:: Data section

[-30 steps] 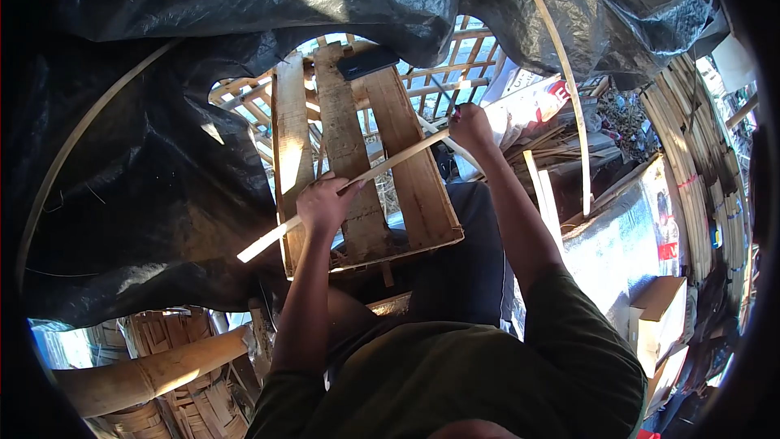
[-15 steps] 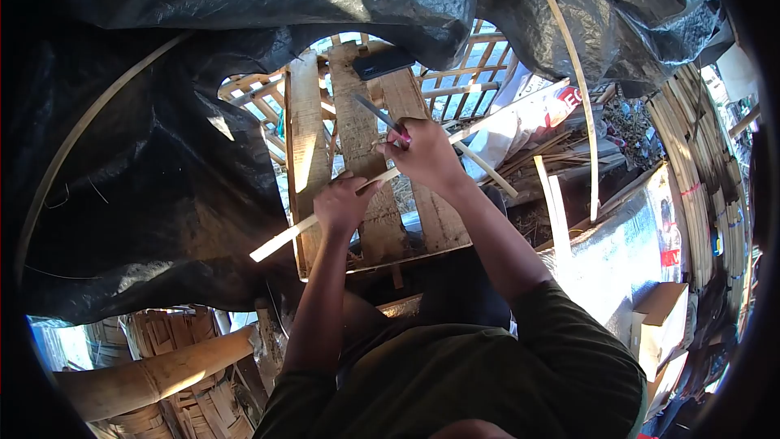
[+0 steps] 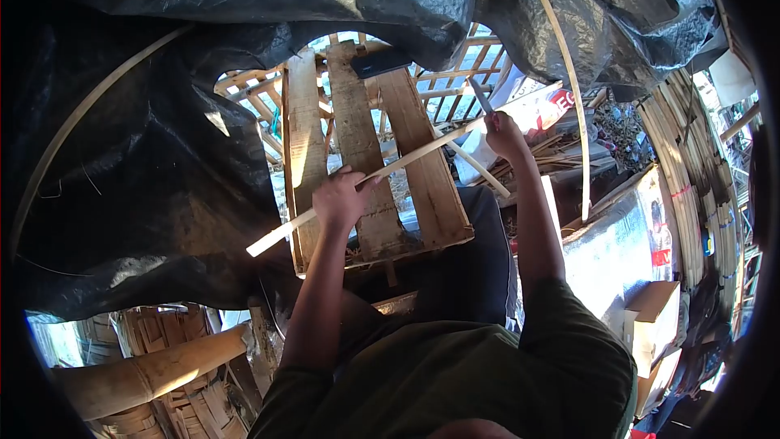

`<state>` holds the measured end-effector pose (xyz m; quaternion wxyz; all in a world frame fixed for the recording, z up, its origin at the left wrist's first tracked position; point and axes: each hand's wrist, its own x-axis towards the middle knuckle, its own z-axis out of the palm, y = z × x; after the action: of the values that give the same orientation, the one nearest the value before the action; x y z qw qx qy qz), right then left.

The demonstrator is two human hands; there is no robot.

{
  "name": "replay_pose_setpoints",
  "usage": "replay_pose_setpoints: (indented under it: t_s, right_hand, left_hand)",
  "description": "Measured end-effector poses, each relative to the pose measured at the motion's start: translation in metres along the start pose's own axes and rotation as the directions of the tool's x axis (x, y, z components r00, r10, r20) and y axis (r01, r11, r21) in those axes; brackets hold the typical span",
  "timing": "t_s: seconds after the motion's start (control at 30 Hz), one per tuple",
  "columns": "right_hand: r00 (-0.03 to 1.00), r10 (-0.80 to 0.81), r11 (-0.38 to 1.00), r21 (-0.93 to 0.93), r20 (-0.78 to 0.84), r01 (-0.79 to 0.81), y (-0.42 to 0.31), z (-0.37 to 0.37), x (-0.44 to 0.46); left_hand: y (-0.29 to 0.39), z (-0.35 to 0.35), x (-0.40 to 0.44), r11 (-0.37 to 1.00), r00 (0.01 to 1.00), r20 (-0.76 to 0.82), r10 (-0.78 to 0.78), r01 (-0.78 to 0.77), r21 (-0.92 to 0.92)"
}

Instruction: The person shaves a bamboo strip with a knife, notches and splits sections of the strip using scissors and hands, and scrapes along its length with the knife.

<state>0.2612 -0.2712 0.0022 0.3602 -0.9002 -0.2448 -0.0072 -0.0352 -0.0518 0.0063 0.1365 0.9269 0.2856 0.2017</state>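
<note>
A long pale bamboo strip [image 3: 418, 151] slants across a small slatted wooden table [image 3: 357, 142], rising to the right. Near its lower end, my left hand [image 3: 340, 197] is closed around the strip over the left part of the table. My right hand [image 3: 505, 135] grips a knife [image 3: 479, 96] by a reddish handle, beyond the table's right edge. The blade points up and to the left, close to the strip's upper part. Whether the edge touches the strip I cannot tell. A dark flat object, like a phone [image 3: 380, 63], lies at the table's far end.
Black plastic sheeting [image 3: 146, 171] hangs at the left and above. A thin curved strip [image 3: 571, 73] hangs at the right. Split bamboo [image 3: 561, 156] lies beyond the table, with bundled poles [image 3: 682, 162] farther right. A cardboard box [image 3: 656, 309] stands at the lower right.
My right hand has moved with the knife to the right along the strip, from above the table to past its edge. My left hand stays in nearly the same place.
</note>
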Motion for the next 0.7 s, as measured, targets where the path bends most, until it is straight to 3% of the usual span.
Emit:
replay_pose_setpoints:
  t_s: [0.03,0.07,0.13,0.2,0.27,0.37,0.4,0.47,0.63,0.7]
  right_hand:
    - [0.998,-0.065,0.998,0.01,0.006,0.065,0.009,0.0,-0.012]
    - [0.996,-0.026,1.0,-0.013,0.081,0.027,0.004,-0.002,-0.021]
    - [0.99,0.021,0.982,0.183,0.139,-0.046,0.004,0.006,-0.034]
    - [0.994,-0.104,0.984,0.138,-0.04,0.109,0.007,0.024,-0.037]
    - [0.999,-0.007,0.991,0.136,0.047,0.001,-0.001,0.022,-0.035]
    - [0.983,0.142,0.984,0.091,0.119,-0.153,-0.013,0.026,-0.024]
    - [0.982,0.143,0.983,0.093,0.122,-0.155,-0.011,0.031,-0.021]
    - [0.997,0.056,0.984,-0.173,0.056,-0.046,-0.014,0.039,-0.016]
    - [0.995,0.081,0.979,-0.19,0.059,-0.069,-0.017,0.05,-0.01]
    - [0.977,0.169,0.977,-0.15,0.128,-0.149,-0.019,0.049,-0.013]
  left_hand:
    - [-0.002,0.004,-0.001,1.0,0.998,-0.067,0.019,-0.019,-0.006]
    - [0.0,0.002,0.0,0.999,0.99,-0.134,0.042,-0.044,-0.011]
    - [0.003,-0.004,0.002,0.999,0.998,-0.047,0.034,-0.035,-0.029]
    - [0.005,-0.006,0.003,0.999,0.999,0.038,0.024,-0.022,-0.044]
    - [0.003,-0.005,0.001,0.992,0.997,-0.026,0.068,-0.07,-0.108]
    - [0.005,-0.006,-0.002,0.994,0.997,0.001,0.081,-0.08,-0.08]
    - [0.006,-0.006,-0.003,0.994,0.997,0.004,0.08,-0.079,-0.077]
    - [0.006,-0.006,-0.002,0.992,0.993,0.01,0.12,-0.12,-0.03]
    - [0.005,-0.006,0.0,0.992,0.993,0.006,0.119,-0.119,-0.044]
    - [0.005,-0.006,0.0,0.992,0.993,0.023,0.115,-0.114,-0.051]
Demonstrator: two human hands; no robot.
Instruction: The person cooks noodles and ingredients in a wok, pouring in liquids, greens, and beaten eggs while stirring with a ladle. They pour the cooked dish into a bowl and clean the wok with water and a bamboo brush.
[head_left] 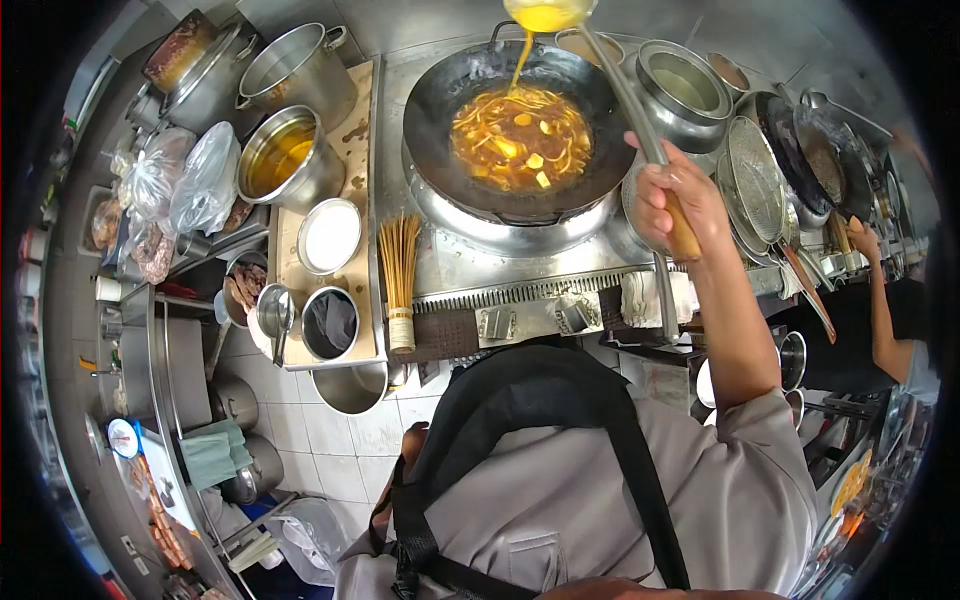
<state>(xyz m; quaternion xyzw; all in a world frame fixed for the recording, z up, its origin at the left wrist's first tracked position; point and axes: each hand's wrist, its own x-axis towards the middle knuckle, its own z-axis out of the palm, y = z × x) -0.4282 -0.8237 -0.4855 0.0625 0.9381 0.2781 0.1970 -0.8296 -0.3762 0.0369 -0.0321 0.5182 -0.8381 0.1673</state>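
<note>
My right hand [683,200] is closed around the wooden grip of a long-handled ladle [622,82]. The ladle's bowl, at the top edge of the view, holds yellow liquid that looks like beaten egg [550,16]. A thin stream of it falls into a black wok [430,110] on the stove. Inside the wok, noodles in a reddish-brown broth [520,135] lie with pale and yellow pieces among them. My left hand does not show.
Left of the stove stand a pot of amber liquid [290,180], a white-filled bowl [329,237] and a bamboo brush [400,280]. Strainers [755,180] and a lidless metal pot [690,85] are to the right. Another person's arm [880,300] shows at far right.
</note>
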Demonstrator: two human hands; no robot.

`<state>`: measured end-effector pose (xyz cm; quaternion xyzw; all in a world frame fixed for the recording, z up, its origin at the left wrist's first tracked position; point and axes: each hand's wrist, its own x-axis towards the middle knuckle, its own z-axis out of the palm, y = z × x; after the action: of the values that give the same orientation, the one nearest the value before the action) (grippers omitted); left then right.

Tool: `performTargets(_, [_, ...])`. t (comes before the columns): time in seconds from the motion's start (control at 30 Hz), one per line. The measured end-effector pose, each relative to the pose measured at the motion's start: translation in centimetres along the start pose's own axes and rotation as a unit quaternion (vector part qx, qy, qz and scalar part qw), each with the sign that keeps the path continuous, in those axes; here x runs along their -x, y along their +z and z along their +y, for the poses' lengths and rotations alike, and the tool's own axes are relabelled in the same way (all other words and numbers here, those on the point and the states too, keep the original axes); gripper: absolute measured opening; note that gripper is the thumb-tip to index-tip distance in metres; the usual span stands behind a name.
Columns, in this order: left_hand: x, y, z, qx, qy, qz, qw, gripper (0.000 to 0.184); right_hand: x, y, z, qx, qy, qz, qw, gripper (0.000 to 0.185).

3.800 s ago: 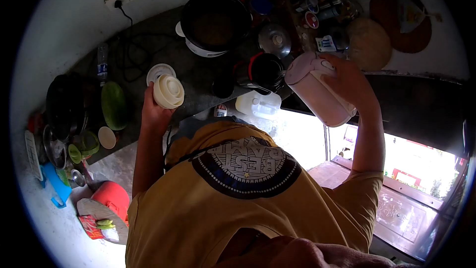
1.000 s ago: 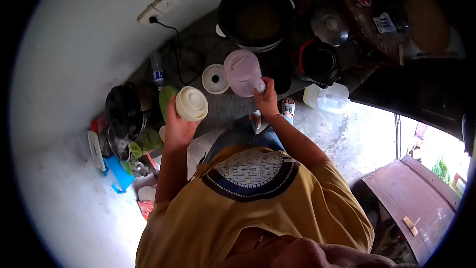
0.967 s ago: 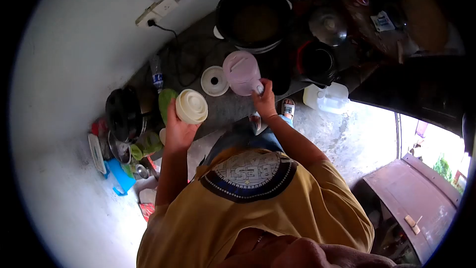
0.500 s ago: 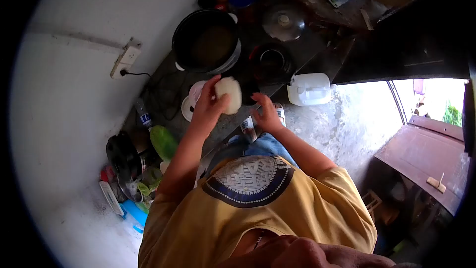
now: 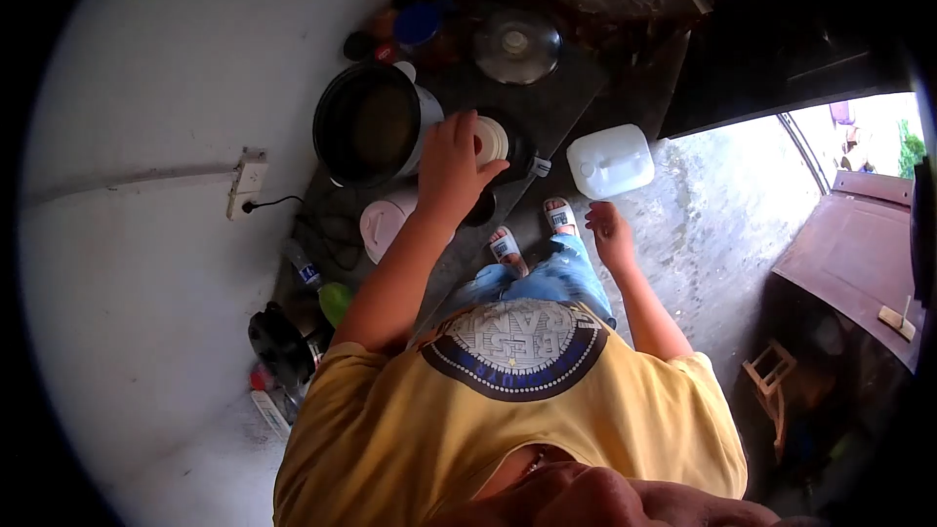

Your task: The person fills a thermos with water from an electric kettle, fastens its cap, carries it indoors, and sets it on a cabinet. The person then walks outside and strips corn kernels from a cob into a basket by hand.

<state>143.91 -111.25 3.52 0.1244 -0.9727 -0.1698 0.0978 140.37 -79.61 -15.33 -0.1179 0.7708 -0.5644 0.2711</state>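
Note:
My left hand [image 5: 453, 164] is closed, fingers and thumb bent round the side of a cream round cup-like piece [image 5: 494, 141]. Its exact kind is hard to make out, as the fingers cover part of it. It is over a dark pot [image 5: 522, 148] with a handle, beside the big black-lined cooking pot [image 5: 376, 125]. Below my left wrist stands a container with a pink top [image 5: 383, 226]. My right hand [image 5: 610, 232] hangs over the floor, fingers loosely bent and apart, holding nothing. Nearest to it is a white plastic jug [image 5: 611, 162].
A metal lid [image 5: 517, 46] lies on the dark counter behind the pots. A wall socket [image 5: 249, 182] with a plugged-in cord is on the left. A green bottle [image 5: 335, 303] stands near my left elbow. On the right, a wooden frame [image 5: 771, 381] leans below a brown panel [image 5: 849, 254].
My left hand has carried the cream piece forward, over the dark pot. My right hand has drawn away to the right, towards the white jug. The head view has shifted.

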Motion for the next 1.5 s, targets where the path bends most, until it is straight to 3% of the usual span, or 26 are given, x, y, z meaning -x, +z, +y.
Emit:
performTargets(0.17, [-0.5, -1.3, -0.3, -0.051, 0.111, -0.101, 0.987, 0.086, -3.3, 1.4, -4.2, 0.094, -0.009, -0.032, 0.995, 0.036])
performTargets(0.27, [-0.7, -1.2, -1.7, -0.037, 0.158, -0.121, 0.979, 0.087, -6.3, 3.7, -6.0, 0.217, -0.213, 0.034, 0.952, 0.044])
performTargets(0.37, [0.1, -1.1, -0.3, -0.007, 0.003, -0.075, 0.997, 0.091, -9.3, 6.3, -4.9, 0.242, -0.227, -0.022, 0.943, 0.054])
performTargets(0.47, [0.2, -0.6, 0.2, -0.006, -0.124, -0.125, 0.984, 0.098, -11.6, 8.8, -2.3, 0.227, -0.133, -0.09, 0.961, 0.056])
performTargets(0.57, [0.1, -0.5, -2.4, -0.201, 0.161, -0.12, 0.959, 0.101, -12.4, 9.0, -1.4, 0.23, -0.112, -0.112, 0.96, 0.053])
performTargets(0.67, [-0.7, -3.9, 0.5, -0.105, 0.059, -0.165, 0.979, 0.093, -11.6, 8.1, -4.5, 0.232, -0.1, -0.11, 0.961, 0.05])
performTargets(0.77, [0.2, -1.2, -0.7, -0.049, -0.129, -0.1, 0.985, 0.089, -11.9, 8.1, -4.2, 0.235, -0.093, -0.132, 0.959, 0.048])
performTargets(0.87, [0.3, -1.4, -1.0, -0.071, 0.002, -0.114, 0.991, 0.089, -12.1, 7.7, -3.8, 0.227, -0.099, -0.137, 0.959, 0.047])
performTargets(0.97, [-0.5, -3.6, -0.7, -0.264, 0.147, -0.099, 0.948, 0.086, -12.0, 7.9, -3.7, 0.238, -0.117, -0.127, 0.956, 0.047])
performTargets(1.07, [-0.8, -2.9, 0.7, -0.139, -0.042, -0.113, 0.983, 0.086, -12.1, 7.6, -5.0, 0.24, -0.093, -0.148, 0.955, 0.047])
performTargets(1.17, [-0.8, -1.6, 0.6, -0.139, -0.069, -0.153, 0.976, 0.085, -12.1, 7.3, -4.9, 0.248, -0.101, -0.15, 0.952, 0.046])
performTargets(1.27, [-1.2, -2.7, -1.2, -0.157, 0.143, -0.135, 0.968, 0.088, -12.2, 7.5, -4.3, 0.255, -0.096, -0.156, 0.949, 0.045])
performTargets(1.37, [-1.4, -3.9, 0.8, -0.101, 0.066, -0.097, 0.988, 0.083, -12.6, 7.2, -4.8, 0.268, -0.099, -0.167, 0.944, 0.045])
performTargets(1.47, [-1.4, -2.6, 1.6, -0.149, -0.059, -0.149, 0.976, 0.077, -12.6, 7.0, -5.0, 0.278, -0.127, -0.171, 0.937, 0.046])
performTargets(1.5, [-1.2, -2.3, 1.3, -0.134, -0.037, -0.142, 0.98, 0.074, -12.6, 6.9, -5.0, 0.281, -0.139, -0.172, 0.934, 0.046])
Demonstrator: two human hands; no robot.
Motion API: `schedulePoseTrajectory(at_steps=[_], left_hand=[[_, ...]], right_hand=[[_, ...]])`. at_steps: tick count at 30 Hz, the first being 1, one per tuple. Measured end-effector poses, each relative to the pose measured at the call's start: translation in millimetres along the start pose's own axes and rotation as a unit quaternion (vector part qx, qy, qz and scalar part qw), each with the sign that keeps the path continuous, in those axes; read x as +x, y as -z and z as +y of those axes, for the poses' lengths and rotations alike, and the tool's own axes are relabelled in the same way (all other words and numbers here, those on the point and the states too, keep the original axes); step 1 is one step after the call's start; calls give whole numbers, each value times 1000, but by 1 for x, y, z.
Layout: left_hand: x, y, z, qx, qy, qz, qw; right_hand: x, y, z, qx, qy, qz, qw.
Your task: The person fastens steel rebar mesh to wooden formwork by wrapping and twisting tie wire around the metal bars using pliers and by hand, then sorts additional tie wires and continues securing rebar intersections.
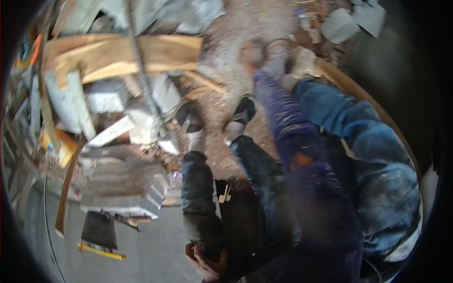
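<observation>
My left hand [206, 262] rests at the bottom of the view against dark trousers [203, 198], with its fingers spread and nothing visible in them. From the lower right, a paint-marked purple sleeve [302, 188] with a hole in it stretches forward. At its far end is my right hand [252, 53], blurred by motion, above the dusty ground beside a socked foot [278, 56]. Its fingers cannot be made out, nor whether they hold anything. My two sandalled feet [189, 118] stand apart on the ground.
Another person in blue jeans [377, 165] sits close on the right. Wooden boards [122, 54], a thin pole [141, 70] and broken grey pieces [106, 96] lie at the left. A grey block [122, 186] and a wooden handle [69, 188] are lower left. Flat pale pieces [339, 26] lie upper right.
</observation>
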State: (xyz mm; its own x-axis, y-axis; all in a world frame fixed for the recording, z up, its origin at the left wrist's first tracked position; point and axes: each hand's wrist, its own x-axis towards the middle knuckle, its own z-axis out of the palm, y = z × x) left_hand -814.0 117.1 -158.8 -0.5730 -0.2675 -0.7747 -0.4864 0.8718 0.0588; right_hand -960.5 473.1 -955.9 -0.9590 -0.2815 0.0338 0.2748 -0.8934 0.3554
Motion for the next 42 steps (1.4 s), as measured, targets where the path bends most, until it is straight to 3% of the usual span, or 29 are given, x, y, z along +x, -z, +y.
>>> schedulePoseTrajectory(at_steps=[1,2,3,4,5,7,9,11,13,14,18,19,21,22,24,26,27,28,29,31,36,37,40,42], left_hand=[[3,1,3,-9,-19,-8,1000],[5,9,6,4,-23,-30,999],[7,15,8,21,-23,-49,998],[9,16,8,21,-29,-49,998],[9,16,6,21,-32,-49,998],[8,14,3,18,-42,-48,998],[10,12,0,48,-47,-61,996],[14,14,-3,31,-48,-70,996],[15,17,-8,16,-46,-81,996],[15,18,-12,24,-61,-86,994],[21,19,-19,-13,-90,-107,990],[22,12,-22,-35,-114,-78,990],[39,13,-16,-116,-191,-6,975],[56,24,3,-184,-250,31,950],[86,52,48,-227,-281,48,931],[98,88,105,-400,-294,22,868],[100,114,126,-419,-310,-26,853],[90,133,152,-528,-295,-40,796],[83,155,164,-526,-309,-37,791],[59,190,172,-546,-315,-164,758],[-13,252,170,-567,-332,-257,709],[-29,263,170,-559,-344,-257,709],[-70,284,169,-516,-378,-267,720],[-98,291,169,-501,-402,-275,715]], right_hand=[[16,-38,19,-133,133,121,975],[31,-67,54,-335,249,267,869],[47,-94,90,-577,249,431,647],[65,-119,118,-687,194,519,470],[78,-139,143,-722,163,545,394],[97,-232,191,-867,74,403,284],[102,-281,221,-880,25,354,316],[93,-317,253,-827,-48,399,394],[84,-361,276,-820,-100,392,406],[77,-377,287,-822,-94,391,404],[55,-419,307,-774,-83,394,489],[49,-434,323,-740,-62,421,521],[42,-470,341,-655,10,402,640],[51,-504,349,-645,-7,407,647],[71,-575,372,-642,-20,399,655],[82,-640,397,-738,-43,389,550],[86,-669,409,-743,-34,380,550],[87,-696,423,-751,-17,365,549],[92,-720,435,-760,3,350,547],[92,-764,456,-772,13,342,535],[76,-854,495,-870,75,267,408],[75,-875,503,-870,89,264,406],[58,-922,520,-797,147,288,509],[43,-947,527,-816,169,279,478]])
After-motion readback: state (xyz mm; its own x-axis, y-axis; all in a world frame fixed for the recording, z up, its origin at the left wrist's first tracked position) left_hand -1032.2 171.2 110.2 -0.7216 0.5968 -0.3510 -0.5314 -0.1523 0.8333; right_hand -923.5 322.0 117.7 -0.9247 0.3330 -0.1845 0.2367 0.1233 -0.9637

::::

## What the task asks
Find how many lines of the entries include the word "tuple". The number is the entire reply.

## Completed exercise
2